Vertica is linearly scalable. Vertica can run on a variety of platforms, including on-premise Linux hardware, as well as all of the major cloud providers – AWS, Google, and Microsoft Azure. There are a number of factors which can influence load performance including, but not limited to, hardware specifications, concurrency, file sizes and widths, and network latency. However, load performance can be linearly increased by simply adding more nodes to the process. Through Vertica’s Resource Management capabilities, Vertica can also isolate load activities from query activities ensuring dedicated resources for load operations do not interfere with queries and vice-versa. One prominent Silicon-Valley social media company achieved a peak ingest rate of up to 72 TB/hour utilizing up to 360 nodes and resource management isolation techniques. At 180 nodes, they achieved consistent performance of between 24 and 41 TB/hour.

Vertica Eon Mode

With Eon mode, Vertica is a database that takes advantage of all elastic compute and scalable storage capabilities in the cloud.

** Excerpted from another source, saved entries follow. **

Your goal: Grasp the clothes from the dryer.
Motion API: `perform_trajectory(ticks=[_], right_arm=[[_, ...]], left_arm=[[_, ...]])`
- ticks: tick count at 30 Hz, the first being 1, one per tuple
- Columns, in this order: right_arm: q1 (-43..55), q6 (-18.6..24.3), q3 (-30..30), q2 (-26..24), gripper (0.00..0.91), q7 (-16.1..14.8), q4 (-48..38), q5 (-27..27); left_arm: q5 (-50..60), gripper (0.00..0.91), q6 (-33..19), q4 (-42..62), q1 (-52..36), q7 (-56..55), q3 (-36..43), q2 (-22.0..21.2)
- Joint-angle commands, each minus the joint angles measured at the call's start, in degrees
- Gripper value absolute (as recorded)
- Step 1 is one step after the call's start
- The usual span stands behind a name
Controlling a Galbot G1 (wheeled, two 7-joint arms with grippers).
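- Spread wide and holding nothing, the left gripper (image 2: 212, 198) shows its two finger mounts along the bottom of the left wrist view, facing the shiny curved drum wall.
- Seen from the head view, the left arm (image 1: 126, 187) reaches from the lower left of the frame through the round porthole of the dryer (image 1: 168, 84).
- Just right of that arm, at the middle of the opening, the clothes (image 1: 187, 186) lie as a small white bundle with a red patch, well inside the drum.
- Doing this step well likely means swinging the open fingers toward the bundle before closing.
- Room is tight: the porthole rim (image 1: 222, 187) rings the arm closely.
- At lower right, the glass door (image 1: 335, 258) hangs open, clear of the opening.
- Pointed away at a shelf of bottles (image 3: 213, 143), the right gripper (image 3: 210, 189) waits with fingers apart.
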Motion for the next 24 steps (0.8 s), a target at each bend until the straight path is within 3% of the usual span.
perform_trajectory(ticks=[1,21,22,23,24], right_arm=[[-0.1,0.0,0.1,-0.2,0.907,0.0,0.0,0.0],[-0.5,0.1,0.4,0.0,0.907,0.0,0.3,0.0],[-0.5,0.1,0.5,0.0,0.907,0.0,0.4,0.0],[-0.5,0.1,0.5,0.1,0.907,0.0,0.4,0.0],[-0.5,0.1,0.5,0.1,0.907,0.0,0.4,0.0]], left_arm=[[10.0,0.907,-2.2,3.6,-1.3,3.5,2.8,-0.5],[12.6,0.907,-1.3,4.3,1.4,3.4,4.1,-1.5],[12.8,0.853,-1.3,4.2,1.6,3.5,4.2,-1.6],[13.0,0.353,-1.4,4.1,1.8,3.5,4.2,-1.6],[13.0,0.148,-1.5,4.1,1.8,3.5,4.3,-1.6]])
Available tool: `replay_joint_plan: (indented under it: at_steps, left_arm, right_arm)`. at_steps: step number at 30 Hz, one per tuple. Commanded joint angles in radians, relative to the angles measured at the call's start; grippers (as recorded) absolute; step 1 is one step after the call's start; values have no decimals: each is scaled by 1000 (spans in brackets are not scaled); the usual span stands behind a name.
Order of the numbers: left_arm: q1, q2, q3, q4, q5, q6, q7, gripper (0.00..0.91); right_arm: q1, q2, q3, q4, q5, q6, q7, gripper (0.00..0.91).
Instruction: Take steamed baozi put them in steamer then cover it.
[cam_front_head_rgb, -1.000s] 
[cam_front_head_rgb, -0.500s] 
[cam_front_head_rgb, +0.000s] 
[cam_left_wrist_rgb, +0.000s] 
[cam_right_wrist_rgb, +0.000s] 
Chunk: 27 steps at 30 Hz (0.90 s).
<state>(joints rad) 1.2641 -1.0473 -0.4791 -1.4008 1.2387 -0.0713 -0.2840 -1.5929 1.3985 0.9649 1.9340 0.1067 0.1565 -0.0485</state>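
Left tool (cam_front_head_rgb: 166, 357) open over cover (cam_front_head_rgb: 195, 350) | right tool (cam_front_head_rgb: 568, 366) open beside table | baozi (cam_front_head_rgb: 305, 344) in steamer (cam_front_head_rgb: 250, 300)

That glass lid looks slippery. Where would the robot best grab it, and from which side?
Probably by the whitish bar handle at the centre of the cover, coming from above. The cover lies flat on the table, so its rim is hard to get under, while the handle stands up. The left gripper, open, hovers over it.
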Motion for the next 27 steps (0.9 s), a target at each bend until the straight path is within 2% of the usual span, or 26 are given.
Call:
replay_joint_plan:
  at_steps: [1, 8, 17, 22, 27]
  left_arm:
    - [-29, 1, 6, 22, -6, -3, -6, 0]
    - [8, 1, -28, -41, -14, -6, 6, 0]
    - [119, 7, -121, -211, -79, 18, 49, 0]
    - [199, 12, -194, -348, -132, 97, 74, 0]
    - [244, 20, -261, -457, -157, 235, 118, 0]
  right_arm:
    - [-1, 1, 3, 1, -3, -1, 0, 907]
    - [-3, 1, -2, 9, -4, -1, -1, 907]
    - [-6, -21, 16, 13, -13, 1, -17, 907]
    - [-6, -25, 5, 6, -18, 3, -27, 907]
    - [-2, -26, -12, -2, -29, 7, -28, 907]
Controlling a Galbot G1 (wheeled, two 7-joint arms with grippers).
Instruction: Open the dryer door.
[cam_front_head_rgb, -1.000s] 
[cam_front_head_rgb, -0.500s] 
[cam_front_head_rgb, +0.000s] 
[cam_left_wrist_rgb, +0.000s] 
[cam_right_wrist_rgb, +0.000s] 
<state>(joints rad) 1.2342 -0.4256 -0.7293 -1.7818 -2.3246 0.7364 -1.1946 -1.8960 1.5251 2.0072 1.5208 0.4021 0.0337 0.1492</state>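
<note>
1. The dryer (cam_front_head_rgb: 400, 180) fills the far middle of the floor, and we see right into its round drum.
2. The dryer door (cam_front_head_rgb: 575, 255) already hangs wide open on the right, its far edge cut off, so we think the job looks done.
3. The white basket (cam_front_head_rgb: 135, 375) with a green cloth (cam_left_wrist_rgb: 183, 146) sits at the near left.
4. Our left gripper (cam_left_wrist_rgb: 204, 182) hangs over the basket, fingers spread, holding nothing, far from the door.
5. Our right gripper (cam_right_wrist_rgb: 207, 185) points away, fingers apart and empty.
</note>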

In Eon mode, Vertica can take advantage of cloud economics – it can be made to scale and shrink rapidly in response to changing workloads, and separates the size of your data from the compute you want to dedicate to running queries over it. Eon mode is also built to handle failure gracefully, even in volatile cloud environments. Currently, Eon mode works on AWS. In Eon mode, the source data is available on shared storage. The local cache serves as the secondary copy. This means that adding and removing nodes does not redistribute the primary source of data. This shared storage model enables elasticity, meaning it is both time and cost effective to adapt the cluster resources to fit the usage pattern of the cluster. Using this model, you have flexibility. You can have heavy storage with minimal compute, or small storage with heavy compute. It’s up to you and your workload needs. Most importantly, you can add more compute nodes in real time to add additional processing capabilities without having to rebalance the underlying data sources. The optimizer and execution engine that make Vertica great are largely untouched in Eon mode. Under the hood, Vertica uses a storage API to interact with the underlying storage.

PSTL

Quite possibly the fastest way of doing data ingest in Vertica is through the use of PSTL – Parallel Streaming Transformation Loader (pronounced, “Pistol”). PSTL is the result of multiple generations of streaming solutions, coupled with Vertica’s collective experience in open- and closed-source software with many customers over the years. PSTL is a highly scalable, fault-tolerant, extensible, self-service application framework that enables data to be written over dynamic streaming data sources. It provides all of the necessary components for a complete end-to-end pipeline that would otherwise require vast amounts of custom code. The PSTL is a customized real-time ETL offering from Vertica Professional Services and is available as open source offering on the Vertica GitHub page. It is based on both Vertica’s integration with Kafka and the Apache Spark structured streaming. The application framework enables users to write SQL over streaming data sources. One prominent mobile gaming company was able to load 2.42 Billion rows of data into Vertica (451Gb) in 7 minutes, and 35 seconds on an 8-node Enterprise Vertica cluster (59 Gb/minute). This same implementation, scaled up to around 80 nodes, could achieve 36 TB/hour.